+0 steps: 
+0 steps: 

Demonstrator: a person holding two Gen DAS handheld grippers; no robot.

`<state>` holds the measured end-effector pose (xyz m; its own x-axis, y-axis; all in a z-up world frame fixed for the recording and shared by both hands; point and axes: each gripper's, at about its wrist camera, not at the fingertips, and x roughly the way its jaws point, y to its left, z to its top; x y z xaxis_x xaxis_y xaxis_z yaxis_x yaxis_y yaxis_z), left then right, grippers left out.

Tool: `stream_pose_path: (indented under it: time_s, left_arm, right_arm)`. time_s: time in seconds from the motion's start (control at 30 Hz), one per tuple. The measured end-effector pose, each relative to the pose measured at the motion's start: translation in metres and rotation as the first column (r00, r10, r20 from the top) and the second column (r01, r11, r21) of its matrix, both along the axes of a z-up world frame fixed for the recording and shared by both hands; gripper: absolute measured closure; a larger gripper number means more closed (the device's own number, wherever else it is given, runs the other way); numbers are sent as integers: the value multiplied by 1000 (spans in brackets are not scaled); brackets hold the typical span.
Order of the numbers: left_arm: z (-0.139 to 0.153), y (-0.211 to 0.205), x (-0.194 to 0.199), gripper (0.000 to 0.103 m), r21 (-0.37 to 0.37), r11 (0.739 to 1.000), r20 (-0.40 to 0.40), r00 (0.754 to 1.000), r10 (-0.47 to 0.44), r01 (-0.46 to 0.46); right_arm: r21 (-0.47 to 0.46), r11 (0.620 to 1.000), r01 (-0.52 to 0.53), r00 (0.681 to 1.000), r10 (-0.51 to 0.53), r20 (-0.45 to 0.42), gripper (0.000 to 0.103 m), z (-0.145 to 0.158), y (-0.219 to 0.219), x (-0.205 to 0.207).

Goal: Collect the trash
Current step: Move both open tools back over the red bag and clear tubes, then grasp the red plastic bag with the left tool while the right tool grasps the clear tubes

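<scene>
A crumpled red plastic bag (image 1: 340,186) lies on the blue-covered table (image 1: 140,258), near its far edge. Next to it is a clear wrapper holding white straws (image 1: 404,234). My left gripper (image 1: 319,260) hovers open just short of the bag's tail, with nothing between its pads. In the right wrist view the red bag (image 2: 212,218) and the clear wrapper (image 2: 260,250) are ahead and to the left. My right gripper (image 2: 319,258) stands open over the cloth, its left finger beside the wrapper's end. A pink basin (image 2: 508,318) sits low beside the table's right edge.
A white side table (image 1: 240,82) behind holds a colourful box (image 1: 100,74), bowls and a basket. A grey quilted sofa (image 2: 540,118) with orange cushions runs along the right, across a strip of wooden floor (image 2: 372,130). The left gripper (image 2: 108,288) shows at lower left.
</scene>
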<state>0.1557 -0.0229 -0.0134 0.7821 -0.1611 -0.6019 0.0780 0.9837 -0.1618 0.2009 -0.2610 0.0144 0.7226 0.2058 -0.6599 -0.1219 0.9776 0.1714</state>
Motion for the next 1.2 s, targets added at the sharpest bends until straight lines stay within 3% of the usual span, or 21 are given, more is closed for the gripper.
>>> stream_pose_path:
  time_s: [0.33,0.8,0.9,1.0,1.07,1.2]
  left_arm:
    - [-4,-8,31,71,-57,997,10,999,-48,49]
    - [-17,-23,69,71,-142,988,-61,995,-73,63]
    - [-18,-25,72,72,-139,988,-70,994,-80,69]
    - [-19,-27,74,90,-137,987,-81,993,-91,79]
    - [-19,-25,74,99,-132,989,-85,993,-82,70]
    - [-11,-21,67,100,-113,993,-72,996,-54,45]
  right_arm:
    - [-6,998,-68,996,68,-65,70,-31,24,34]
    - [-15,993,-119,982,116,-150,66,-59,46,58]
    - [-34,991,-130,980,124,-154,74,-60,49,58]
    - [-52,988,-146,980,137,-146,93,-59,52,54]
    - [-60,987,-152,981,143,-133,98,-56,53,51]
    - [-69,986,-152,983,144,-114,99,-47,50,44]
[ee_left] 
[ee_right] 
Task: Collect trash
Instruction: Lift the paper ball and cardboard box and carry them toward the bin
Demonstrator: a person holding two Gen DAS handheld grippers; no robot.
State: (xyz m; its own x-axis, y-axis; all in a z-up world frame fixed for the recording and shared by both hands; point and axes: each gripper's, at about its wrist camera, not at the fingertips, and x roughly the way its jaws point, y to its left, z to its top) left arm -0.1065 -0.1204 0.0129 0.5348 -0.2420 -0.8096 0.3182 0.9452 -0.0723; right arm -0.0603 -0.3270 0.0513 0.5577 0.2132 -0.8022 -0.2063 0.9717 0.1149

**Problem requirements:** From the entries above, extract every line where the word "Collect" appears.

**Exercise solution:**
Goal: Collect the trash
Task: Collect trash

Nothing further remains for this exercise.